Hot Docs ’18: Transformer

Transfomer_1

***/****
directed by Michael Del Monte

Hot Docs, the Canadian International Documentary Festival, runs April 26-May 6, 2018 at Toronto’s Bloor Cinema. Visit the fest’s official site for more details.

by Angelo Muredda Bodybuilder and ex-marine Janae Marie Kroczaleski’s negotiation of the gender-fraught world of weightlifting after coming out as trans is given a refreshingly straightforward, fly-on-the-wall treatment in Michael Del Monte’s Transformer. The story of a world-championship-winning power builder, affectionately nicknamed “Kroc,” taking some critical early steps in presenting herself socially and professionally as a woman after a long and successful career in two of the most masculinist professions possible reads on paper like the stuff of an exploitative human-interest story. But Del Monte resists the temptation to amp up the inherent drama of a perfectly well-adjusted and engaging person’s life, or to linger, as other woke cis appropriators of trans stories have done, on the metaphorical dimensions of his subject’s transformation by fixating on either her past or the moment of transition. Instead, he recruits Janae as a collaborator in her story in the present, allowing her frank voice and the particular issues she faces today–about whether to maintain or tweak her muscular frame through clothes and exercise regimes, for instance, or whether to undergo vocal-cord surgery–to steer him in more fruitful directions.
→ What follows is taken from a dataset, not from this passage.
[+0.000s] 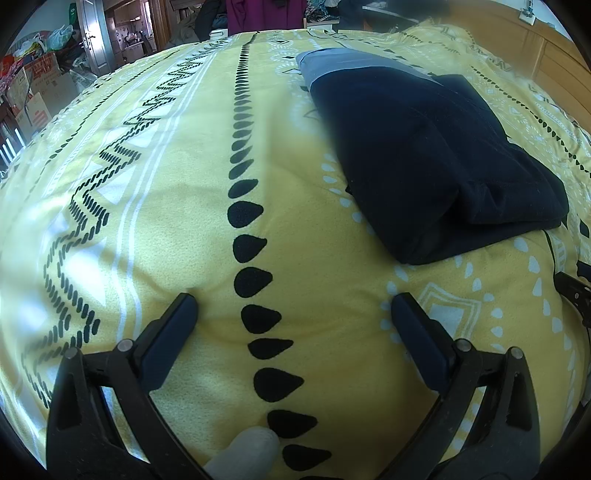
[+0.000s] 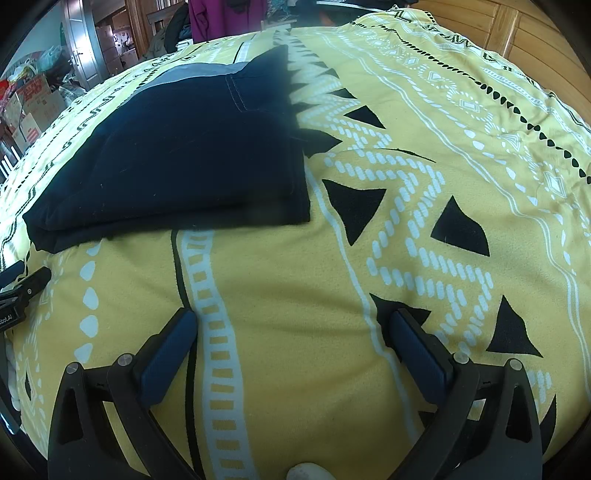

Though the film is not immune to certain doc-by-numbers tropes–from unmotivated drone shots that situate us in Janae’s run-down childhood stomping grounds of Ypsilanti, Michigan to intrusive indie-twang music cues–its otherwise relatively crisp aesthetic nicely serves the brief of observing Janae as she walks into old, familiar spaces with a burgeoning new sense of herself as a person, a family member, and an athlete. Janae’s non-diegetic voiceovers about subjects like the extent to which prohibitively expensive procedures such as vocal-cord surgery may be life-saving to the people who need them are nicely counterbalanced by alternately revelatory and mundane footage, cleanly staged in follow-shots and still tableaux, of her continuing to live her life–as a parent and as a bodybuilder–through what might seem like seismic upheavals. Most poignant here is a scene where Janae does her makeup at the kitchen table while her kids play video games in the next room and casually praise her for working hard to realize herself, as well as a moment where her old training buddies at the gym guide her through new workouts while awkwardly but sincerely fumbling their way through complimenting her remarkable body. It’s the directness and non-prescriptive nature of this footage, its refusal to explain away any apparent contradictions in Janae’s life, that makes Transformer a worthy portrait of a subject who, at the end of the day, is most compelling for her consistency amidst enormous changes.